Screening and talk with the director
We welcome you to a second movie of our guest Alexander Mindadze. This, like the previous one, is based on a true story. As visceral and fragmented as life itself, the story is a dance on the volcano – relentless in style, events and characters.
Set over some 36 hours, the film begins at night, with Valery, an engineer and party official, running desperately to get to Chernobyl, rushing up roads and through undergrowth. The first we hear of events, it seems there have been some containable explosions, but when the camera wanders into a meeting of despairing bigwigs, it emerges that the main reactor has blown – as signaled by an ominous glow in the night sky.

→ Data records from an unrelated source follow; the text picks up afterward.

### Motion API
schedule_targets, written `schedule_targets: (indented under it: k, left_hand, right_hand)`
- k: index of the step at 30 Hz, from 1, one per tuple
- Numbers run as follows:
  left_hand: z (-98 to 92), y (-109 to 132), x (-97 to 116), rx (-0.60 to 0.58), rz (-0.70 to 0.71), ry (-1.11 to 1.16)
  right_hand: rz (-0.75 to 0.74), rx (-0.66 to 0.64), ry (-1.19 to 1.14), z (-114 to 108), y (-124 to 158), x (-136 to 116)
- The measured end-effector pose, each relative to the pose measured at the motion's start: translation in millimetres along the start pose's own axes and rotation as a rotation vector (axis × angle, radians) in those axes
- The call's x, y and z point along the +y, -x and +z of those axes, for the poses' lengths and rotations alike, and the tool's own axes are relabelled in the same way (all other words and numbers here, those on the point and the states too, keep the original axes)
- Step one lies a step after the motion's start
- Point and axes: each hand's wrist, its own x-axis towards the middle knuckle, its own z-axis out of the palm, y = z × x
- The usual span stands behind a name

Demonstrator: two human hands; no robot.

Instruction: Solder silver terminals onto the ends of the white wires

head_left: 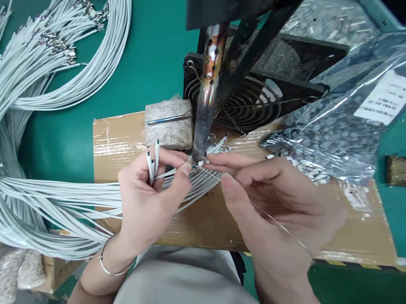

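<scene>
My left hand (153, 196) is closed, with thumb and forefinger pinching a white cable close to the tip of a soldering iron (207, 93). White cable ends (150, 167) stick up between its other fingers. A small metal connector (203, 162) sits right under the iron's tip, touched by the fingertips of my right hand (276, 192). That hand also pinches a thin solder wire (208, 171), which runs from the connector across the palm. The iron's shaft comes down from above, stained and dark. Fingertips partly hide the joint between cable and connector.
Bundled white cables (62, 193) cover the left side. Behind my hands are a wrapped block (170, 131) and a black fan (248, 101). A plastic bag of small metal parts (334, 128) lies at right. Cardboard (356, 232) covers the green bench (155, 45) beneath my hands.
</scene>
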Motion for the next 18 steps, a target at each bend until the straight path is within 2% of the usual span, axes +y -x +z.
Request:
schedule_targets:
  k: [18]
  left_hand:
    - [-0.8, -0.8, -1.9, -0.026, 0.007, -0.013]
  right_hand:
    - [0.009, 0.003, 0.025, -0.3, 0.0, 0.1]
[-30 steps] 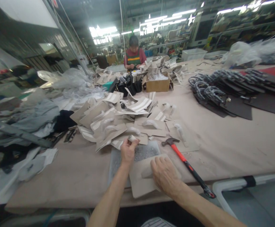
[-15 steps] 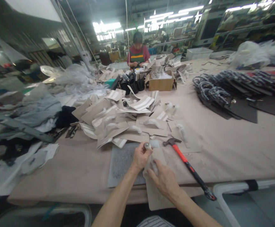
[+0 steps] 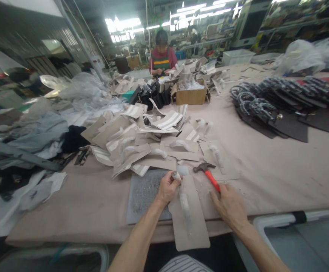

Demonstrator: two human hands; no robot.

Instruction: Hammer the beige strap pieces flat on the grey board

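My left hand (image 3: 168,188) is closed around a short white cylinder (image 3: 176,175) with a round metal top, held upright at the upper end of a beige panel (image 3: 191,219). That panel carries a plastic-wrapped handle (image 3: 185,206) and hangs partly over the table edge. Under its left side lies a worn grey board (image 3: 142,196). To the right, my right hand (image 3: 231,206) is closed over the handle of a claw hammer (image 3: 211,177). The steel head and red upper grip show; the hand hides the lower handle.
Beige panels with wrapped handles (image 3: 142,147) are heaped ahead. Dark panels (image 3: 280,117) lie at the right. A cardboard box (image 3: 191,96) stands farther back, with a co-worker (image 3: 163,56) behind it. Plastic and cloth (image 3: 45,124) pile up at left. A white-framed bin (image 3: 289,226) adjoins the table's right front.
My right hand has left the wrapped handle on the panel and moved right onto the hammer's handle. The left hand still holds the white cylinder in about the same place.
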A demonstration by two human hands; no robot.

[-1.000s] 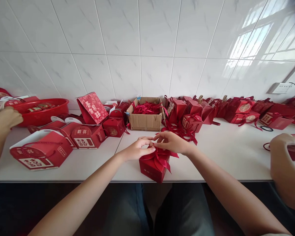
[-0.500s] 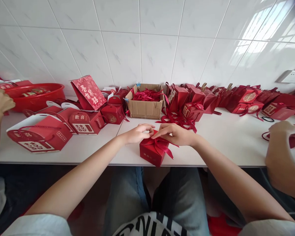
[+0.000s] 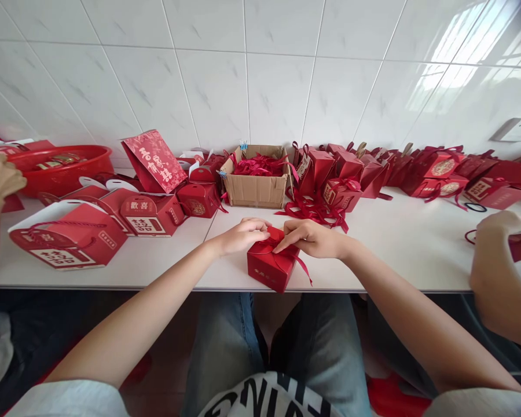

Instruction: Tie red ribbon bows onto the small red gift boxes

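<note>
At the near edge of the white table [image 3: 399, 249], the left hand [image 3: 243, 234] was curled shut over the back corner of a small red gift box [image 3: 269, 269], fingertips pinched on the red ribbon [image 3: 282, 253] that crossed its lid. The right hand [image 3: 312, 238] met it from the other side, thumb and forefinger closed on the same ribbon. This two-sided hold seemed to keep the ribbon taut and the box from sliding. One ribbon tail hung free over the box's front right face. The fingers covered the knot, so its form could not be made out. Behind the hands stood an open cardboard box [image 3: 254, 190] heaped with more ribbons, and loose ribbons [image 3: 316, 211] lay just beside it, within easy reach. Handled red boxes [image 3: 67, 240] lay to the left, near a red paper bag [image 3: 156, 159] and a red basin [image 3: 61, 171]. A row of tied boxes [image 3: 434, 171] lined the wall to the right. One co-worker's hand [image 3: 0, 179] came in at the left edge and another's [image 3: 501, 226] at the right, both cut off by the frame.
</note>
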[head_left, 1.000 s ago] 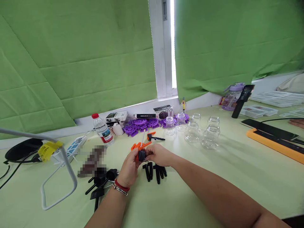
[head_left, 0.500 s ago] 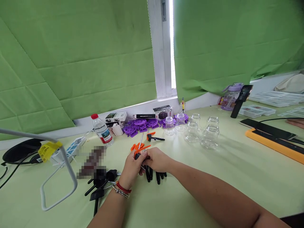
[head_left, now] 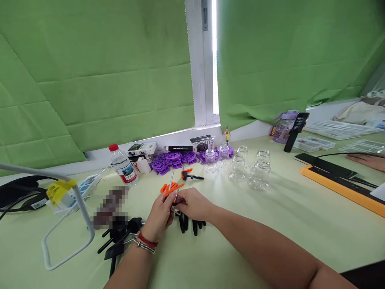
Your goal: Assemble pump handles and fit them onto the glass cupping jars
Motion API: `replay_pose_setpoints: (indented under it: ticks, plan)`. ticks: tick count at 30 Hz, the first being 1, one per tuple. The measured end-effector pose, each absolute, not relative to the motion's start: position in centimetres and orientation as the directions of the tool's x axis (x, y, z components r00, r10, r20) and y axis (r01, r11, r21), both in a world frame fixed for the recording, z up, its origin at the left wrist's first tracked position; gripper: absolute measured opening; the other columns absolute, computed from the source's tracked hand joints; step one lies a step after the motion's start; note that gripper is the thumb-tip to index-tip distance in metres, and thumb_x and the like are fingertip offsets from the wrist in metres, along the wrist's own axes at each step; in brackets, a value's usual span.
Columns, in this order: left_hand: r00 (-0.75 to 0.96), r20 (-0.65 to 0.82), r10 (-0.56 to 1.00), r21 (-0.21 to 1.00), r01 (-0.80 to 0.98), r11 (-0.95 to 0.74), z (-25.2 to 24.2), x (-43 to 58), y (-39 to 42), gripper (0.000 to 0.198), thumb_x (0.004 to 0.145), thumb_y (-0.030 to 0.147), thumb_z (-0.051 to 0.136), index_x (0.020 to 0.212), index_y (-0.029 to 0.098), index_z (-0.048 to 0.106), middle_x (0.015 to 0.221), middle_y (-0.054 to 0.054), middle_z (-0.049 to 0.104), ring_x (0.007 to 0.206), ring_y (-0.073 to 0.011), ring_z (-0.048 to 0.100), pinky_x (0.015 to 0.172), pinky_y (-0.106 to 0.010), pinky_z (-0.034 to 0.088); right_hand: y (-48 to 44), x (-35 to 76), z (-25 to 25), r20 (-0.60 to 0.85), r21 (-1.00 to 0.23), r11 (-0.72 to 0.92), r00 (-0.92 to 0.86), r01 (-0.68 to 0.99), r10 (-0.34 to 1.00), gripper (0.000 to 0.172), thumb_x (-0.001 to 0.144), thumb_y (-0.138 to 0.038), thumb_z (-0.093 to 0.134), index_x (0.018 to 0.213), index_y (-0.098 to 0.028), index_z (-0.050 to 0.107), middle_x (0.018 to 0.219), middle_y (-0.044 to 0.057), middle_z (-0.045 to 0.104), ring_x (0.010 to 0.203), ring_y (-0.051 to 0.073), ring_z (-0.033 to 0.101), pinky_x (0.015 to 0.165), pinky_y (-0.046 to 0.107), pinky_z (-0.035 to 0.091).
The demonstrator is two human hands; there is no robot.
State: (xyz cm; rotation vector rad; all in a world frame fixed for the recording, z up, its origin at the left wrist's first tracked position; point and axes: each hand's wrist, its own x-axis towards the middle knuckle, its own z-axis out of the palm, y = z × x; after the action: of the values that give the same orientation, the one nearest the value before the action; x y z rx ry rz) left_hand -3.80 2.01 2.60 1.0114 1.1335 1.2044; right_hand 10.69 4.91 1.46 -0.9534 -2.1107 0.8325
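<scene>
In front of me my left hand (head_left: 160,214) and my right hand (head_left: 194,204) meet, both with closed fingers. My left hand grips a small black part with a metal rod, mostly hidden by the fingers. Pressed against the same part are my right fingertips, pinching it. Just beyond them lie orange plastic pieces (head_left: 167,188), with a thin metal rod (head_left: 171,179) sticking up by them. Several black handles (head_left: 195,227) rest under and beside my right hand. Farther back is a black-and-orange piece (head_left: 192,176). Black parts with metal rods (head_left: 114,249) lie left of my left wrist.
Clear glass jars (head_left: 259,175) stand right of centre, behind them purple plastic pieces (head_left: 173,157). A water bottle (head_left: 126,170) and a grey metal frame (head_left: 87,216) are at left. On the right are an orange-and-black bar (head_left: 343,186), a hairbrush (head_left: 296,130) and another person's hand (head_left: 368,160).
My view has turned slightly right, so everything sits farther left in the picture. Both hands stay together on the small part, with only slight finger movement.
</scene>
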Motion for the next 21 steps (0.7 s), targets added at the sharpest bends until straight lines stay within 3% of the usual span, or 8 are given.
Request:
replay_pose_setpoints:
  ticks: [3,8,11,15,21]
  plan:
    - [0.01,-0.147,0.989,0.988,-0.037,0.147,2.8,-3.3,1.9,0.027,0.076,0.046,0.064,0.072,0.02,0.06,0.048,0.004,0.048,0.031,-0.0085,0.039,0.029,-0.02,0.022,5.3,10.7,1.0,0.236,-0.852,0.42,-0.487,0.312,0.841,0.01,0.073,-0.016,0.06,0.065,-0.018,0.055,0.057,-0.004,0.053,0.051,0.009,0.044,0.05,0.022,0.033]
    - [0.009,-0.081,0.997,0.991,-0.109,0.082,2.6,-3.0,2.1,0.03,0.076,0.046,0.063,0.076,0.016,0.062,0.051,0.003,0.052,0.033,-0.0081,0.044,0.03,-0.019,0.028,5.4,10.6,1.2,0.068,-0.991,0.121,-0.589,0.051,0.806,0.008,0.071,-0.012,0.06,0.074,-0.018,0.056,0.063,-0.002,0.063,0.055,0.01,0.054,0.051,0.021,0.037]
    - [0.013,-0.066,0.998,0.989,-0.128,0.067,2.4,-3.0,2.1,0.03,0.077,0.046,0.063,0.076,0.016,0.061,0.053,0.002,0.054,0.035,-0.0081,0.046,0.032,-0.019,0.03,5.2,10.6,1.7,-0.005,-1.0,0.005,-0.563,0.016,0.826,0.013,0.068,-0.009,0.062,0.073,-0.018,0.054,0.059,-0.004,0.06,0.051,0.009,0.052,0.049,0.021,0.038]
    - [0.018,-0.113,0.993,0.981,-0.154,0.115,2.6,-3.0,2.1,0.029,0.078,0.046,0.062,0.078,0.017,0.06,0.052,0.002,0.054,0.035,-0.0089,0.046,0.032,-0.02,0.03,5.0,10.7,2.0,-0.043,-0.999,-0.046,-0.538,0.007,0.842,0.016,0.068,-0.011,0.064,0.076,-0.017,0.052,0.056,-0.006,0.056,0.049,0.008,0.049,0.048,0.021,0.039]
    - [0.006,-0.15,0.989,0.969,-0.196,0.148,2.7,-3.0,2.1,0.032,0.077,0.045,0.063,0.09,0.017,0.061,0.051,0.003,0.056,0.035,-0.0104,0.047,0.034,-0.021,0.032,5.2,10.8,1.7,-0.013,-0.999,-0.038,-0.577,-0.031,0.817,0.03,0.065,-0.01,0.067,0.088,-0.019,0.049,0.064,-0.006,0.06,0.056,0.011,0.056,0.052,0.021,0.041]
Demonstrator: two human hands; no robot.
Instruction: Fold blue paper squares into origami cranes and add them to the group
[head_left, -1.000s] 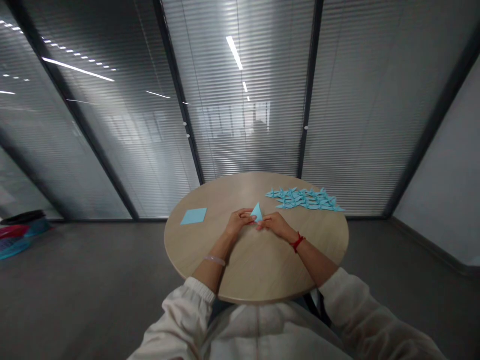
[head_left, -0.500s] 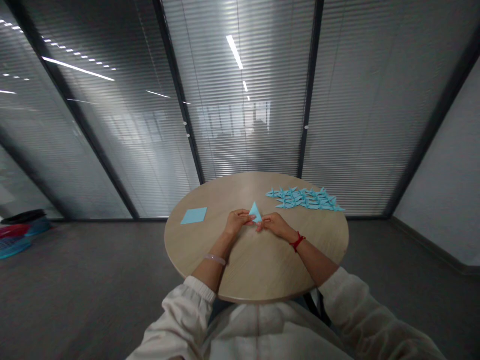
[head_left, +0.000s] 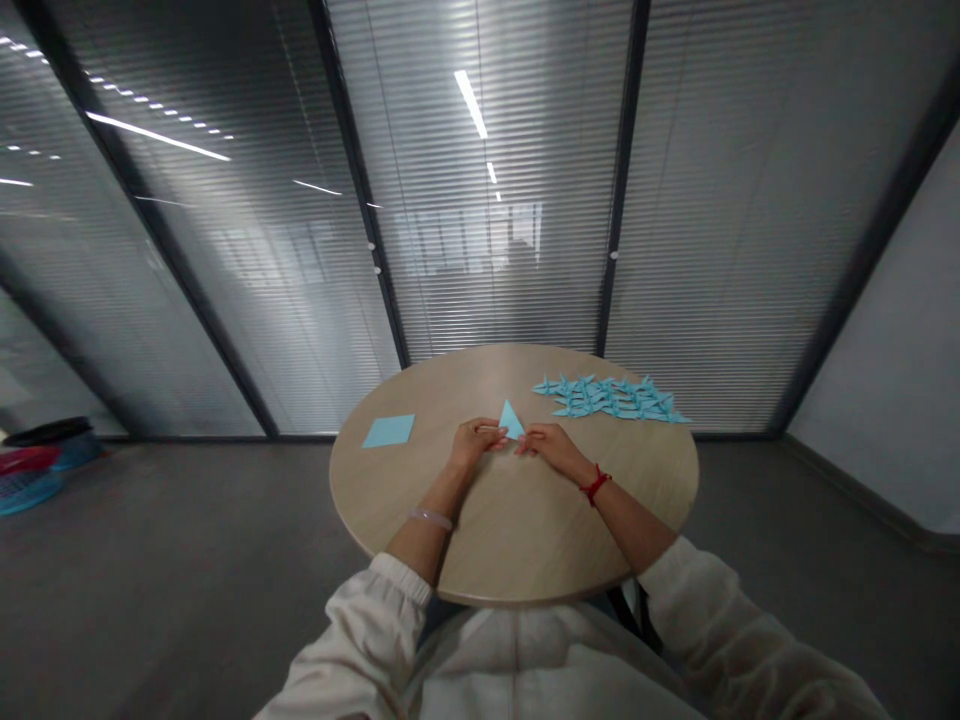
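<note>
On the near side of the left grip (head_left: 470,442) is a pale bangle (head_left: 430,519); of the right grip (head_left: 555,445), a red bracelet (head_left: 595,484). Both grips are narrow, holding a blue paper triangle (head_left: 510,420) between them, point away, above the bench (head_left: 510,540). Left of them lies a flat blue sheet (head_left: 388,431); beyond, rightward, folded blue paper figures (head_left: 611,398); farthest ahead, slatted blinds (head_left: 502,300).

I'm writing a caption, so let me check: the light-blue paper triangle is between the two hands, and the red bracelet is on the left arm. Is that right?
Not quite: the red bracelet is on the right arm; the left arm wears a pale band. The head view shows this. The light-blue paper triangle is between the left hand and right hand.
</note>
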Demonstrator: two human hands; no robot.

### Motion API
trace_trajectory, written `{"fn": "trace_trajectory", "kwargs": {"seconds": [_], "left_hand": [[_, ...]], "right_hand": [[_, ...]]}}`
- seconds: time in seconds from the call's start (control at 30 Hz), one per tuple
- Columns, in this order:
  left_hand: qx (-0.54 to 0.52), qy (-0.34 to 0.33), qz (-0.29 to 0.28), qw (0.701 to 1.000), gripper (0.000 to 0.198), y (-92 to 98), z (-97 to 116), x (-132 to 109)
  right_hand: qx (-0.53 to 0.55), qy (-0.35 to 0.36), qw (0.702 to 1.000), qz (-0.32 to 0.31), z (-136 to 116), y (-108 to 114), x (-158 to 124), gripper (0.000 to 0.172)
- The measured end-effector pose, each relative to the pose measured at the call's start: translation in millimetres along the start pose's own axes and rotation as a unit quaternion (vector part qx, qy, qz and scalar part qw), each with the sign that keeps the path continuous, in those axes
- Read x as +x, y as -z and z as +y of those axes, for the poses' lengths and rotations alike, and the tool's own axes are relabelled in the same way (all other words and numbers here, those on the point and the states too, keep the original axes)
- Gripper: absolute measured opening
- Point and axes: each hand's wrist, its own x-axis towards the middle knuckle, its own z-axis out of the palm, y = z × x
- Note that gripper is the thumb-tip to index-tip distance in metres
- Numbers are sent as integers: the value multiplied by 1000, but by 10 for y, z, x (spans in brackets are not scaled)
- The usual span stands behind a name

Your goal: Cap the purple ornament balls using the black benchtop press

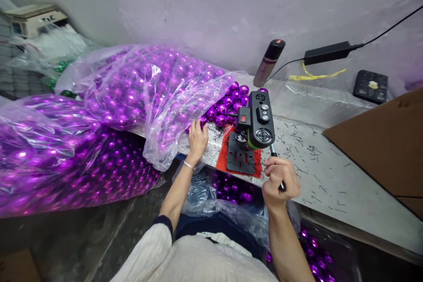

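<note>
My right hand [278, 177] is closed around the black lever handle [276, 168] of a small black bench press machine [257, 124], which stands on a black base plate [240, 157] over a red sheet. My left hand [197, 138] rests on the table edge with fingers reaching into a loose heap of shiny purple ball ornaments [227, 102], beside the mouth of a clear plastic bag [148, 92] full of the same balls. Whether the left fingers hold a ball is hidden.
A second big bag of purple balls [59, 158] lies at the left. More balls sit in a bag [231, 191] below the table edge. A spray can [268, 62], power adapter [327, 53], brown cardboard [386, 145] and scattered metal bits [310, 154] are on the table.
</note>
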Motion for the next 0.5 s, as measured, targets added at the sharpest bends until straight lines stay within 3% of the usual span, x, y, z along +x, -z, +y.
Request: {"fn": "trace_trajectory", "kwargs": {"seconds": [0.07, 0.17, 0.4, 0.5], "left_hand": [[68, 51, -18, 996, 46, -57, 6, 306], [131, 99, -72, 984, 46, -114, 29, 490], [3, 12, -130, 991, 44, -66, -61, 333], [-63, -6, -133, 989, 32, -76, -93, 246]], "right_hand": [[1, -3, 1000, -4, 5, 5, -12, 29], [3, -3, 1000, -7, 15, 11, -34, 28], [-4, 7, 1000, -16, 25, 17, -45, 27], [-6, 13, 1000, -22, 33, 21, -48, 25]]}}
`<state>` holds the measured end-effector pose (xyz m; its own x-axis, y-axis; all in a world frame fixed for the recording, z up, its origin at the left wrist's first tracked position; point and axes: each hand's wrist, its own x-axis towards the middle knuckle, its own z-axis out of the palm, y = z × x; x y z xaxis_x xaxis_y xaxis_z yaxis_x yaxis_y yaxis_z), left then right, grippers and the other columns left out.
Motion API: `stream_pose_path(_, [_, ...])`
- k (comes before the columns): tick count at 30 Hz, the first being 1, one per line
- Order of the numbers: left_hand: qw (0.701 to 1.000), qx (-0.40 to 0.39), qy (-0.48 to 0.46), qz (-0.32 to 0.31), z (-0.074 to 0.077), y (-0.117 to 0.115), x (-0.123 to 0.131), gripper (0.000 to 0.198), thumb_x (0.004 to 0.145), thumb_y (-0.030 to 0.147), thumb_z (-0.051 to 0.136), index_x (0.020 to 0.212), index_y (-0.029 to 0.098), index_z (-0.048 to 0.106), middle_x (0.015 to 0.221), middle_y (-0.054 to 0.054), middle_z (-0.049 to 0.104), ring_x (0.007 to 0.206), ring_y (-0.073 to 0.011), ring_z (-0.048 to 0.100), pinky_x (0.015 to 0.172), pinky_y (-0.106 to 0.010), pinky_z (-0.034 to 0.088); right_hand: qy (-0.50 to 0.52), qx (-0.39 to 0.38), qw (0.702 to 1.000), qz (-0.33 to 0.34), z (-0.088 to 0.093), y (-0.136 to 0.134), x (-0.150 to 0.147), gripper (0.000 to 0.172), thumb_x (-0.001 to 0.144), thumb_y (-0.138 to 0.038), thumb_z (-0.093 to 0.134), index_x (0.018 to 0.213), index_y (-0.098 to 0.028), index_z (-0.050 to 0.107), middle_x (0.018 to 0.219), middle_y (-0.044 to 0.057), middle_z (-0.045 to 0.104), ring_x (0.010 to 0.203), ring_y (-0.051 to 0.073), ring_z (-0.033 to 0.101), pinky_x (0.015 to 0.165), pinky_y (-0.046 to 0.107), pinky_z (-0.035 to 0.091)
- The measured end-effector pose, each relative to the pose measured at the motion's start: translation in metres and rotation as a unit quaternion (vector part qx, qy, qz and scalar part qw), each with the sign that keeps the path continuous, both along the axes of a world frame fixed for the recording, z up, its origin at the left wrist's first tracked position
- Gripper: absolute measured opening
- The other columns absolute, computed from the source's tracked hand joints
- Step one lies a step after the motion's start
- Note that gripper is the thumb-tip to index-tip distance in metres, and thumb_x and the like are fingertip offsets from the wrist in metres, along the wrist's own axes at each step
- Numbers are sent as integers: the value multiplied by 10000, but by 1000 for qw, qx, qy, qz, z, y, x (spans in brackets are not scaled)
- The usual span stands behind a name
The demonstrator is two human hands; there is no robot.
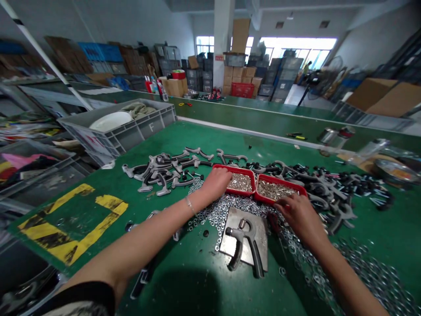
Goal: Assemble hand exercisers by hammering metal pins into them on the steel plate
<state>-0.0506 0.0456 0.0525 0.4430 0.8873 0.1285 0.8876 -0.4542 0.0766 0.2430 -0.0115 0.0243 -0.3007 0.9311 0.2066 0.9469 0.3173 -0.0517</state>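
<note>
The grip of the left hand (217,182) is curled over the near left corner of the left red tray (234,168), with the fingertips laid on the small silvery pieces (244,182) heaped inside. Whether anything is pinched cannot be told. The grip of the right hand (296,214) is bent at the near rim of the right red tray (285,180). Its fingertips are hidden, so its state cannot be told either.

The two shallow plastic trays are set side by side, touching, and both are filled with the same shiny small hardware. Just in front of them, between the forearms, a flat grey metal plate (259,219) is laid, and a grey pistol-shaped handle part (245,243) is rested on it.

Bright ring-shaped washers (210,215) are strewn around the plate and far along to the right. A pile of curved grey cast handles (164,171) is spread to the left of the trays, and a tangle of black and grey parts (329,186) to the right.

Everything is carried on a green table (197,285), worn and marked with yellow-and-black tape (72,219). At its far left a grey ribbed crate (151,127) is seen, holding a white round dish (110,120) and folded cloth (138,109).

Beyond, a storeroom is shown with stacked cardboard boxes (241,35), a white pillar (222,26) and bright windows (296,44).
</note>
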Motion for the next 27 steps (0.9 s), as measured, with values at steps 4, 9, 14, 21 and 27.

99 mins. – Russian with English subtitles. A co-production of Russia, Ukraine and Germany with surprisingly little exposure beyond arthouse circles and a very different angle on this ‘fall of man.’ The director will be happy to discuss your views after the screening. The admission fee goes towards his journey and stay in the UK.
Writer, director, producer
Mindadze was born in Moscow in 1949 and is considered as one of the most acclaimed scriptwriters and directors in Russia. More than 20 of his screenplays have been filmed since 1975. Early in his career he teamed up with acclaimed Russian director Vadim Abdrashitov, with whom he collaborated on eleven films over several decades.
The film PLUMBUM was awarded with golden medal at the Venice Film Festival in 1987, and the Mindadze-Abdrashitov duo won the Silver Bear at the Berlin Film Festival in 1995 for the film A PLAY FOR A PASSENGER. In 2007 his feature film debut as director, SOAR, was premiered at Venice IFF. This film received two awards, including the film critics award for best debut film in Russia.
The second feature film written and directed by Alexander Mindadze INNOCENT SATURDAY was premiered at Berlin IFF in 2011. Mindadze is the unique Russian scriptwriter who was awarded with prestigious ENNIO FLAIANO PRIZE and the SILVER PEGASUS from the Italian Academy of Culture for “Literature’s contribution to the cinema.”